◆ Prompt:
Once more, print the records exactly as given.
::: Input material :::
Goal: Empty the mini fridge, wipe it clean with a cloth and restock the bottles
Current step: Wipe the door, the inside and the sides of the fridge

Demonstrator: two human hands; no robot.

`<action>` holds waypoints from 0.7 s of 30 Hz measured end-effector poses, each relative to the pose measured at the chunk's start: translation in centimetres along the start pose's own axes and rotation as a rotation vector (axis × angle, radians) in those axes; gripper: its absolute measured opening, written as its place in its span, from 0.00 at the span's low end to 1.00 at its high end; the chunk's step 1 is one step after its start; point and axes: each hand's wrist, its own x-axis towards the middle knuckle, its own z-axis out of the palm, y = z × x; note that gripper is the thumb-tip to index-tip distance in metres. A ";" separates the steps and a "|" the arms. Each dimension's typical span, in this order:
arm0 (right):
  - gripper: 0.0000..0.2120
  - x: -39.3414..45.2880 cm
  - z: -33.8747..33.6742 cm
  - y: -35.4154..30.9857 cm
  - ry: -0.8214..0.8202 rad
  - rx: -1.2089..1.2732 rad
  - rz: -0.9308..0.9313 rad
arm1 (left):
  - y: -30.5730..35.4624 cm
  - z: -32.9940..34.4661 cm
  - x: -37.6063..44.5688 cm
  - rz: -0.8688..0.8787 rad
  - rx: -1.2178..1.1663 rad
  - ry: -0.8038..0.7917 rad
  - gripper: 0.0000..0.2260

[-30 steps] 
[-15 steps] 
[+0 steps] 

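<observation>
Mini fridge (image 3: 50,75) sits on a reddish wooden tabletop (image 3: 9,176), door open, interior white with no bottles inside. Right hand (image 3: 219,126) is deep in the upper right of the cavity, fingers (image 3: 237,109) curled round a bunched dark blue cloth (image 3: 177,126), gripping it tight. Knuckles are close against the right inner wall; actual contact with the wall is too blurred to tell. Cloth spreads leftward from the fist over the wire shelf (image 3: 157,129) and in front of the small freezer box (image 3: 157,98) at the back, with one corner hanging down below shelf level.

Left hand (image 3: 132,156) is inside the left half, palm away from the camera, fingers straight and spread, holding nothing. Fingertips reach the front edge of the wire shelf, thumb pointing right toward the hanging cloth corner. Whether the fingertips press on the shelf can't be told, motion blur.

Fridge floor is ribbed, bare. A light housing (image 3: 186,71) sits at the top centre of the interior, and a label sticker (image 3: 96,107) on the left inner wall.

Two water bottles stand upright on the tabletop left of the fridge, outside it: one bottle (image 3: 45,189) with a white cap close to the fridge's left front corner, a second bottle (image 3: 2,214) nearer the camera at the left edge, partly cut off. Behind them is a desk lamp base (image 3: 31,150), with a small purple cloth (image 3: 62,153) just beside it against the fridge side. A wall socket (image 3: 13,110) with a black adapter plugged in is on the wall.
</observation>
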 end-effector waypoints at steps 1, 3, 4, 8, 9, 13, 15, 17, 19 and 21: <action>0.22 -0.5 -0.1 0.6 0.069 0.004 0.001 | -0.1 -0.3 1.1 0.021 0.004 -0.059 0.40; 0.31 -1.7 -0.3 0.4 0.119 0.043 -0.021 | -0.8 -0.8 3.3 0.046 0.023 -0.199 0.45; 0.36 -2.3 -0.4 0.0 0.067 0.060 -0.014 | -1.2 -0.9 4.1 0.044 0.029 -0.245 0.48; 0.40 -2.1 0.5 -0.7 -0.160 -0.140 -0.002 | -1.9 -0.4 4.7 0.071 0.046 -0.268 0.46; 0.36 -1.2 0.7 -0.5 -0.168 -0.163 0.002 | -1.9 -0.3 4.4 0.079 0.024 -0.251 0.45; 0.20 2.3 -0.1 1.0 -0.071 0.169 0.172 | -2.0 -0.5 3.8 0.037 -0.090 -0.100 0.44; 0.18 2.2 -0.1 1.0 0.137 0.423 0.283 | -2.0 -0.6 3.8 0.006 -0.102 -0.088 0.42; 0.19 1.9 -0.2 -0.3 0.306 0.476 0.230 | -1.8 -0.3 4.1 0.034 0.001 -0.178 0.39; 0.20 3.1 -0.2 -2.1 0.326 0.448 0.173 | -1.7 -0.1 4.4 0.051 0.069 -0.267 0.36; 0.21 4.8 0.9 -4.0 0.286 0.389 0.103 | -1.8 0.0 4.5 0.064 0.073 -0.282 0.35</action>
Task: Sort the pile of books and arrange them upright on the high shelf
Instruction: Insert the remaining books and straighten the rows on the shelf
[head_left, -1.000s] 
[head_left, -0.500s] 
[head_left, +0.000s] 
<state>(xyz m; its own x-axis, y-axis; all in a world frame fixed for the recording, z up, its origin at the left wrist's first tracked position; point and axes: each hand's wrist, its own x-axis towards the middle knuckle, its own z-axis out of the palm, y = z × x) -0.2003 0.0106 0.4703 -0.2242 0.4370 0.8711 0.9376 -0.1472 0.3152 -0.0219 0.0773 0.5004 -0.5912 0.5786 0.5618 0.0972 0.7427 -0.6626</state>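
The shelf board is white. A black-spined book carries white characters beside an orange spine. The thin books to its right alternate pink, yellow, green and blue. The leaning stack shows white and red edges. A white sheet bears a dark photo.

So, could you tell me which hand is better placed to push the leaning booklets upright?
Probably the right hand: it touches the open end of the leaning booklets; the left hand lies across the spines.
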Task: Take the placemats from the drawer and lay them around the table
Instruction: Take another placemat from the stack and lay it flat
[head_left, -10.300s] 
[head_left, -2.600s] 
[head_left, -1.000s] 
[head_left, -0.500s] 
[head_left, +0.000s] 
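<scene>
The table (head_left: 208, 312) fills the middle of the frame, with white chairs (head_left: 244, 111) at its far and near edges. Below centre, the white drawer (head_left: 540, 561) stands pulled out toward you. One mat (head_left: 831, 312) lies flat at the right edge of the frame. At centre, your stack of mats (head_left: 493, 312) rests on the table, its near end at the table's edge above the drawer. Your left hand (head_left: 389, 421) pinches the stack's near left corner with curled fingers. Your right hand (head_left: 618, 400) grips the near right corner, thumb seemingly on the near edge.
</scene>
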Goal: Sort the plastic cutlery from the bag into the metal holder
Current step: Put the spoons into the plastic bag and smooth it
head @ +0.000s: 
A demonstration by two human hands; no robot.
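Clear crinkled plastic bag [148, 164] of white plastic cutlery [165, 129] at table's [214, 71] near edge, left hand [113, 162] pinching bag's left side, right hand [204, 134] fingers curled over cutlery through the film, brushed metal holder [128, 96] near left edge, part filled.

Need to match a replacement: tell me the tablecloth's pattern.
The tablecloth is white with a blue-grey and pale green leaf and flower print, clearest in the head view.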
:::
◆ Output for this exercise:
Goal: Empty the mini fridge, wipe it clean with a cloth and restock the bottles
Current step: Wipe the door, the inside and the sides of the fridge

Demonstrator: two human hands; no robot.

`<action>` holds waypoints from 0.7 s of 30 Hz measured end-effector poses, each relative to the pose measured at the chunk's start: translation in centimetres along the start pose's own axes and rotation as a rotation vector (axis × angle, radians) in those axes; gripper: its absolute measured opening, written as its place in its span, from 0.00 at the span's low end to 1.00 at its high end; the chunk's step 1 is one step after its start; point and axes: each hand's wrist, its own x-axis towards the middle knuckle, its own z-axis out of the palm, y = z × x; note that gripper is the thumb-tip to index-tip distance in metres. A ";" separates the steps and a "|" the arms. Each dimension's typical span, in this order:
arm0 (right):
  - gripper: 0.0000..0.2120
  - x: -39.3414..45.2880 cm
  - z: -33.8747..33.6742 cm
  - y: -35.4154..30.9857 cm
  - ry: -0.8214..0.8202 rad
  - rx: -1.2089..1.2732 rad
  - rz: -0.9308..0.9313 rad
arm1 (left):
  - y: -30.5730..35.4624 cm
  - z: -32.9940..34.4661 cm
  - x: -37.6063..44.5688 cm
  - rz: -0.8688..0.8787 rad
  - rx: -1.2178..1.1663 rad
  - ry: -0.8038..0.7917 rad
  - gripper: 0.0000..0.2260

[-30 steps] 
[-15 steps] 
[+0 steps] 

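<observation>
Mini fridge (image 3: 50,75) sits on a reddish wooden tabletop (image 3: 9,176), door open, interior white with no bottles inside. Right hand (image 3: 219,126) is deep in the upper right of the cavity, fingers (image 3: 237,109) curled round a bunched dark blue cloth (image 3: 177,126), gripping it tight. Knuckles are close against the right inner wall; actual contact with the wall is too blurred to tell. Cloth spreads leftward from the fist over the wire shelf (image 3: 157,129) and in front of the small freezer box (image 3: 157,98) at the back, with one corner hanging down below shelf level.

Left hand (image 3: 132,156) is inside the left half, palm away from the camera, fingers straight and spread, holding nothing. Fingertips reach the front edge of the wire shelf, thumb pointing right toward the hanging cloth corner. Whether the fingertips press on the shelf can't be told, motion blur.

Fridge floor is ribbed, bare. A light housing (image 3: 186,71) sits at the top centre of the interior, and a label sticker (image 3: 96,107) on the left inner wall.

Two water bottles stand upright on the tabletop left of the fridge, outside it: one bottle (image 3: 45,189) with a white cap close to the fridge's left front corner, a second bottle (image 3: 2,214) nearer the camera at the left edge, partly cut off. Behind them is a desk lamp base (image 3: 31,150), with a small purple cloth (image 3: 62,153) just beside it against the fridge side. A wall socket (image 3: 13,110) with a black adapter plugged in is on the wall.
</observation>
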 end-effector waypoints at steps 1, 3, 4, 8, 9, 13, 15, 17, 19 and 21: <action>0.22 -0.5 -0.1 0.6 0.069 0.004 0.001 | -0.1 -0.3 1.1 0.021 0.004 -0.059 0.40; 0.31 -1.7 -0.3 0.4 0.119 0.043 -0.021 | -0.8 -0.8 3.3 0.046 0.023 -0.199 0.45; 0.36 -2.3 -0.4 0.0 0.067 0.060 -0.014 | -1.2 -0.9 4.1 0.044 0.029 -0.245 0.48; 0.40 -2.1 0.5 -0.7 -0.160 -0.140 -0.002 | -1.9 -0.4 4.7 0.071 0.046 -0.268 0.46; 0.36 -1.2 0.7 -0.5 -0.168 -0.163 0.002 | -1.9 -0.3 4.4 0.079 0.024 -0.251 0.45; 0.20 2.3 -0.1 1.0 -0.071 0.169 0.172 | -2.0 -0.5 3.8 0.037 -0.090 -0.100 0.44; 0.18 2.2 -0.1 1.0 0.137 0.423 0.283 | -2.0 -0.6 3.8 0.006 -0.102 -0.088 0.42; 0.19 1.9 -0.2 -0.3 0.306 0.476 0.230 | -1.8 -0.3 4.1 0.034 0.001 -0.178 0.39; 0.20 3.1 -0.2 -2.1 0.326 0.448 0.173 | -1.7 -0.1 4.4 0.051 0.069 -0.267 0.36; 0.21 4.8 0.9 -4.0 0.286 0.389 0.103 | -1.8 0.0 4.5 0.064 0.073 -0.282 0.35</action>
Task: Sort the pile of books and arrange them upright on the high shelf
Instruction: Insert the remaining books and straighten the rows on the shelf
[head_left, -1.000s] 
[head_left, -0.500s] 
[head_left, +0.000s] 
<state>(xyz m; its own x-axis, y-axis; all in a world frame fixed for the recording, z up, its origin at the left wrist's first tracked position; point and axes: each hand's wrist, its own x-axis towards the middle knuckle, its own z-axis out of the palm, y = z × x) -0.2003 0.0106 0.4703 -0.2242 0.4370 0.8711 0.9376 -0.1472 0.3152 -0.0219 0.0773 0.5004 -0.5912 0.5786 0.5618 0.0972 0.7427 -0.6626</state>
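The shelf board is white. A black-spined book carries white characters beside an orange spine. The thin books to its right alternate pink, yellow, green and blue. The leaning stack shows white and red edges. A white sheet bears a dark photo.

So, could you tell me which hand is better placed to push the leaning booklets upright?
Probably the right hand: it touches the open end of the leaning booklets; the left hand lies across the spines.
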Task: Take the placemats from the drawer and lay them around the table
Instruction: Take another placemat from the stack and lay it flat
[head_left, -10.300s] 
[head_left, -2.600s] 
[head_left, -1.000s] 
[head_left, -0.500s] 
[head_left, +0.000s] 
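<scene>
The table (head_left: 208, 312) fills the middle of the frame, with white chairs (head_left: 244, 111) at its far and near edges. Below centre, the white drawer (head_left: 540, 561) stands pulled out toward you. One mat (head_left: 831, 312) lies flat at the right edge of the frame. At centre, your stack of mats (head_left: 493, 312) rests on the table, its near end at the table's edge above the drawer. Your left hand (head_left: 389, 421) pinches the stack's near left corner with curled fingers. Your right hand (head_left: 618, 400) grips the near right corner, thumb seemingly on the near edge.
</scene>
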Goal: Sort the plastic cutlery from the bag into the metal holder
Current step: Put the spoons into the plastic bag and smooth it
head @ +0.000s: 
A demonstration by two human hands; no robot.
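Clear crinkled plastic bag [148, 164] of white plastic cutlery [165, 129] at table's [214, 71] near edge, left hand [113, 162] pinching bag's left side, right hand [204, 134] fingers curled over cutlery through the film, brushed metal holder [128, 96] near left edge, part filled.

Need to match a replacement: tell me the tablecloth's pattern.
The tablecloth is white with a blue-grey and pale green leaf and flower print, clearest in the head view.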

The exercise requires nothing more than what has been given.